Unit and integration tests is well known in the software engineering community. Unit tests run subsystems in isolation of other running subsystems, usually in a non-production environment. They ensure that the subsystem behaves according to predefined expectations through assertion statements (e.g., assertTrue, assertFalse, assertEqual). Integration tests verify that the composition of several subsystems work together according to predefined expectations, also in a non-production environment.

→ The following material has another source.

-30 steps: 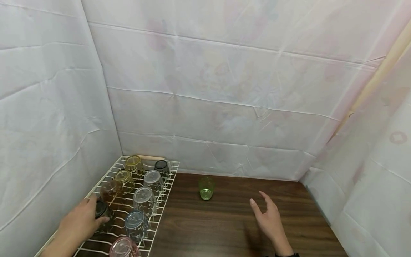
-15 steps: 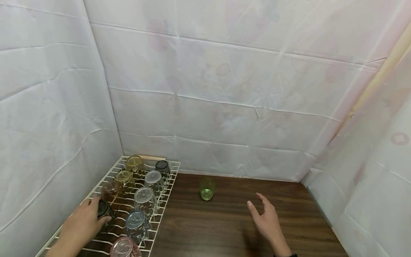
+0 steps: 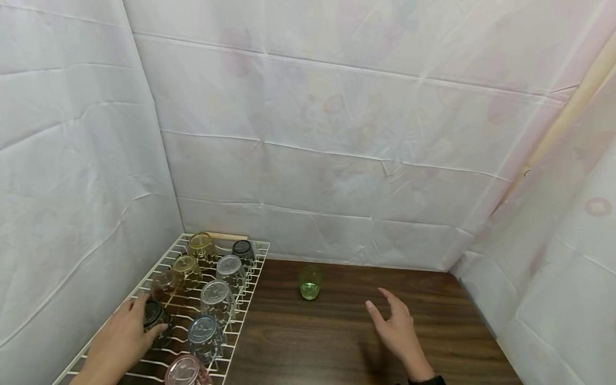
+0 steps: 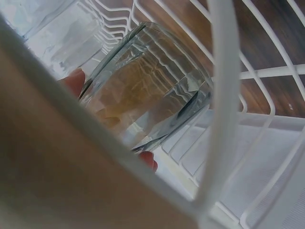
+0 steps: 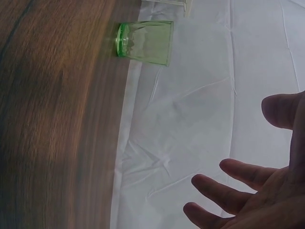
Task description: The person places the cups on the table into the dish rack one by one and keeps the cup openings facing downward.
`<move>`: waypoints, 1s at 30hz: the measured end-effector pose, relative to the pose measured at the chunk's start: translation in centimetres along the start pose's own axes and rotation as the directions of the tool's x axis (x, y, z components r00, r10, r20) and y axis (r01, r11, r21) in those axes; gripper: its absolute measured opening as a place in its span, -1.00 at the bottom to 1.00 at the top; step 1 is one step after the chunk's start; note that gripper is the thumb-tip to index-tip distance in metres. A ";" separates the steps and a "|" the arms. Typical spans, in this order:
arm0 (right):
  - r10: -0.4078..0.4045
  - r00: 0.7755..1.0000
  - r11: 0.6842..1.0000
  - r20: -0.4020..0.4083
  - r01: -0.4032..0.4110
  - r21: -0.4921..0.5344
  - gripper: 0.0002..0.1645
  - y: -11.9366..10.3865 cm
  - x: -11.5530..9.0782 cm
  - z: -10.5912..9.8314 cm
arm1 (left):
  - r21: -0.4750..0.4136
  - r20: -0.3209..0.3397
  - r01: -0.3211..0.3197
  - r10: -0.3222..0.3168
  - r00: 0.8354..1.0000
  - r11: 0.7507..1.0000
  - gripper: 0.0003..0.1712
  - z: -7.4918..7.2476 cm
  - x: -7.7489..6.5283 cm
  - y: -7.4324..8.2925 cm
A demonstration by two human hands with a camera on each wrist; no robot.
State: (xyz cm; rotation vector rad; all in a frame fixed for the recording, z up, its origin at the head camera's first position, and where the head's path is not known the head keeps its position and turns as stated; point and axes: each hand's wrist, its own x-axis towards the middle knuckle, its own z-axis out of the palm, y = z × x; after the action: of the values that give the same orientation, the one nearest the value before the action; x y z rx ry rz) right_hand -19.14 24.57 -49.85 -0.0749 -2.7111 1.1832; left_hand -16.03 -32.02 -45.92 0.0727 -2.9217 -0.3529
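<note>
My left hand (image 3: 117,336) grips a dark tinted drinking glass (image 3: 154,314), which stands upside down on a white wire rack (image 3: 247,299). In the left wrist view, fingertips (image 4: 148,160) show at opposite sides of that glass (image 4: 147,86), and the palm side hides part of it. Over the dark wooden table, my right hand (image 3: 398,327) hovers with fingers spread and nothing in them. A green glass (image 3: 310,284) stands upright on the table, to the left of and beyond the right hand; the right wrist view has this green glass (image 5: 145,42) apart from the fingers.
Several upturned glasses share the rack: a pink one (image 3: 185,370), a blue one (image 3: 204,334), clear ones (image 3: 217,299), yellow ones (image 3: 201,246), a brownish one (image 3: 164,282) and another dark one (image 3: 244,250). White sheeting (image 3: 313,160) encloses the back and both sides.
The right hand has drifted slightly left above the table. My left hand stays at the dark glass with hardly any shift, and the green glass has not moved.
</note>
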 end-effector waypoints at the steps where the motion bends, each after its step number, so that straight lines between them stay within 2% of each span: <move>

When deploying production software systems, data inconsistencies can get introduced into a database from bad user input or buggy code. Data inconsistencies aren’t usually tested in unit and integration testing, because most developers assume clean data in non-production environment. It’s also hard to imagine all sorts of data inconsistencies that can arise. To ensure a software system is running correctly in production, live data audits should run on a production server. Live data audits verify expectations of data to ensure data integrity. Example live data audits are internal-facing dashboard web pages and batch reports on a production server.

Another approach to diagnose problems on production server systems is to ensure debuggability. Unlike a local environment, production servers cannot be interrupted during execution with breakpoints and step-through code. To figure out what the code is thinking, developers have to write debugging statements (e.g., print statements, log commands) that is captured in log files. These log files are made accessible to developers to trace unexpected branches of execution.

In conclusion, building software systems requires more than unit and integration testing to ensure code quality. Live data audits and debuggability are just as important to ensure code is working.